Without extra education funding, the security situation in many parts of the world already affected by war and conflict could deteriorate dramatically, Ms Albright told TES.

Ongoing austerity measures on the part of many Western governments, plus a series of devastating natural disasters that have caused aid to be diverted to affected nations such as India and the Philippines, have created what a GPE report published in December describes as a “learning crisis”.

In spite of the United Nations’ global campaign to achieve universal free primary education by next year, the latest figures show that 57 million children were still out of school in 2011.

For Ms Albright and the GPE, crunch time is fast approaching. Come June, the organisation will make the case to its donor countries - including the UK, Australia and Canada - that a significant round of contributions is needed to continue its work.

But Ms Albright insisted that the figures, although “substantial”, would be “minimal in the context of moneys that are spent by donor governments”.

“This is an opportunity to reverse some of these negative trends,” she said. ”[Developing] countries are showing remarkably heroic leadership around education. They’re saying, `Education is a priority for us.’ The international community is saying, `Not so sure.’

“Education is hugely foundational to all other (aspects of) development: health and neonatal care, climate change, economic growth, security. In order to be effective as a society to deal with any of those challenges, you have to be able to read and write and do maths. People are beginning to realise that not educating their societies creates permanent problems.

“We can’t signal to these countries that education is not important and just let them deal with it.”

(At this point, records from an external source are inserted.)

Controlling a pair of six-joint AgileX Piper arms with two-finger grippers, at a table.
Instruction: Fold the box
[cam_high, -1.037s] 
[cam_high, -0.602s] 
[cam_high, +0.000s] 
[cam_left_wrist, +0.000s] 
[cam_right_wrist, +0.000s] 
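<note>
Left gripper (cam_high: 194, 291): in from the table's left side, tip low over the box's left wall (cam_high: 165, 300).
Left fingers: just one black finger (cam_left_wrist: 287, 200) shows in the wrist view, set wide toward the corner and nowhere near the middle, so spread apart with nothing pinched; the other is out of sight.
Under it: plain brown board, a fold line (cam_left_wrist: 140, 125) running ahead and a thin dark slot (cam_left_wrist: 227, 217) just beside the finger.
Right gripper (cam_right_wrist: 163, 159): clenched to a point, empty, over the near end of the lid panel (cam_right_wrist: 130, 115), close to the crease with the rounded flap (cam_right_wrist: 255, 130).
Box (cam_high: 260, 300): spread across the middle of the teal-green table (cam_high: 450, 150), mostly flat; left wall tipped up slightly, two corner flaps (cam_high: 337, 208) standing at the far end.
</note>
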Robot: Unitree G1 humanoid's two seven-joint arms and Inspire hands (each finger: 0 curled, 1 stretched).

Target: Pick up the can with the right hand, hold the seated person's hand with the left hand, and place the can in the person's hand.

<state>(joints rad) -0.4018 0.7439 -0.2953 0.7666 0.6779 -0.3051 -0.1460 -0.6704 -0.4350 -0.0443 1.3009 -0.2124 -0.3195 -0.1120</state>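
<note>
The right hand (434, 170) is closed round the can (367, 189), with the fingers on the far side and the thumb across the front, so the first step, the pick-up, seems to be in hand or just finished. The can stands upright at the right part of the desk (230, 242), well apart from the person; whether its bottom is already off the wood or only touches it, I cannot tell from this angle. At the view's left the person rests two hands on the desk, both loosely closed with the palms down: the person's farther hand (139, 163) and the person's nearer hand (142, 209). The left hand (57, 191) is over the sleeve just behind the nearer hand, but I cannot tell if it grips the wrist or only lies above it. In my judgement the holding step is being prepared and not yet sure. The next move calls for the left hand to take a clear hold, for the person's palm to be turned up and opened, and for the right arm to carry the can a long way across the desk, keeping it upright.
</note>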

Ms Albright’s own country, the US, exemplifies this worrying trend. As of 2013, it had donated just $2.3 million (pound;1.4 million) to the GPE - barely a third of Luxembourg’s contribution.

The daughter of former US secretary of state Madeleine Albright and, until last year, chief operating officer of the US’s Export-Import Bank under the Obama administration, Ms Albright is acutely aware of the challenge faced by the GPE.

“Domestic economic weakness is beginning to turn around in some countries but it’s very slow and incredibly uneven,” she said. “Parliaments have grown very wary and sceptical of international things.”

But she insisted that the benefits of investing in education were myriad. She cited the example of war-torn South Sudan, with its literacy rate of just 27 per cent.

“This is a symptom of five decades of war with the North,” Ms Albright said. “It’s terribly sad.You drive around that country and you see a lot of young teenage boys and girls who are out in the middle of the day, not in school.

“You can easily see how they could be captivated to join militias to do bad things. Security situations can deteriorate very, very rapidly if you’ve not educated your society because there’s a hopelessness that sets in that can go bad very quickly. There’s a huge security benefit to educating.”

Ms Albright also defended the GPE’s decision to reject a controversial application for $50 million in education aid from Uzbekistan, a country accused of using large-scale forced child labour during the cotton-picking season.

“What we did in that case was set aside the technical plusses and minuses. We went back to the government and said, `We can’t continue.until we have received some assurances that the child labour issues have been avoided or resolved.’

“Philosophically, we view our clients to be on the one hand the governments, but on the other hand the children. If a government is really doing something that is harmful, we have no choice but to step in,” she said.

But Ms Albright did not rule out a change of heart on the GPE’s part. “It would be a mistake for us to say to the Uzbek government that we don’t want to deal with them, period. We said, `Come back to us and convince us these things aren’t issues any more and then we’ll talk.’ So we’re waiting.”